• [WORK REQUIRED]
Restate all of the data below word for word.

• [DATA SEGMENT]
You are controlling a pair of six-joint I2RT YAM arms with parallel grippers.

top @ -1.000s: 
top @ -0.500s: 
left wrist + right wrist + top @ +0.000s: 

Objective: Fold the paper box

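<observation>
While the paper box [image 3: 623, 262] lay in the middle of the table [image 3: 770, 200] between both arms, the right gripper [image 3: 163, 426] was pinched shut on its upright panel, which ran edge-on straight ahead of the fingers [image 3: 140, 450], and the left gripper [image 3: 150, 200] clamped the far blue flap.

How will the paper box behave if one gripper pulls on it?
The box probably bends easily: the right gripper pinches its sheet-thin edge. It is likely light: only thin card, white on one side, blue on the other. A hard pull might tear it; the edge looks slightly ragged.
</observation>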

• [RESULT FOR THIS TASK]
You are controlling a pair of six-joint I2RT YAM arms with parallel grippers.

top @ -1.000s: 
top @ -0.500s: 
left wrist + right wrist + top @ +0.000s: 

Objective: Fold the paper box

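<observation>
While the paper box [image 3: 623, 262] lay in the middle of the table [image 3: 770, 200] between both arms, the right gripper [image 3: 163, 426] was pinched shut on its upright panel, which ran edge-on straight ahead of the fingers [image 3: 140, 450], and the left gripper [image 3: 150, 200] clamped the far blue flap.

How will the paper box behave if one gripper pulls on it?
The box probably bends easily: the right gripper pinches its sheet-thin edge. It is likely light: only thin card, white on one side, blue on the other. A hard pull might tear it; the edge looks slightly ragged.
</observation>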

No further output is needed here.